I am new to methylation analysis and I am currently using sesame to do look at differential methylation in a human population with and without a treatment, the experiment was done on Illumina EpicV2.
summary = DML(se, ~Treatment, BPPARAM = BiocParallel::MulticoreParam(4))
test_result = summaryExtractTest(summary)

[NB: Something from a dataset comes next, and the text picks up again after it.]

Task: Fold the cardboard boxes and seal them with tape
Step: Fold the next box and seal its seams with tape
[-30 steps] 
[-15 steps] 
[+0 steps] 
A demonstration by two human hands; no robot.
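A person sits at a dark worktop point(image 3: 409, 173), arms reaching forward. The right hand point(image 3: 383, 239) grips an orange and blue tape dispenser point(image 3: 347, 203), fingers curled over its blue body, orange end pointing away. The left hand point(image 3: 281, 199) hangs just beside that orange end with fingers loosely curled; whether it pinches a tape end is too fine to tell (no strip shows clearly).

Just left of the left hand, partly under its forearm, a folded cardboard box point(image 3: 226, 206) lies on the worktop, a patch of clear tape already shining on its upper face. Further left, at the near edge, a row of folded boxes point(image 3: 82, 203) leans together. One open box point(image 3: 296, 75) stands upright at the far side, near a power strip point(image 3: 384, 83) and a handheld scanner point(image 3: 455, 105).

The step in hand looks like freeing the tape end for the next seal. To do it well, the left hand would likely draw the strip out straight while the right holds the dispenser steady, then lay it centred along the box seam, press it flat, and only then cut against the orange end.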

I was following Illumina's youtube series but some things have changed. In particular, I am looking at the top differentially methylated sites and would like to know what chromosome/region ,etc they are in, if I look at the top probes from test_result:
Probe_ID Est_X.Intercept. Est_TreatmentNegative
cg06025456 0.8529257 -0.6830048
cg13934406 0.7866247 -0.6451398
cg26861374 0.9101138 -0.6367773
Pval_X.Intercept. Pval_TreatmentNegative FPval_Treatment
6.708460e-04 0.002604867 0.002604867
5.992517e-05 0.000404208 0.000404208
2.802338e-02 0.097658895 0.097658895
Eff_Treatment
0.6830048
0.6451398
0.6367773
are there tools in sesame to then assign these to the corresponding chromosomes and genes? There seem to be some tools for visualizing but I don't know how to look at chromosomes or genes?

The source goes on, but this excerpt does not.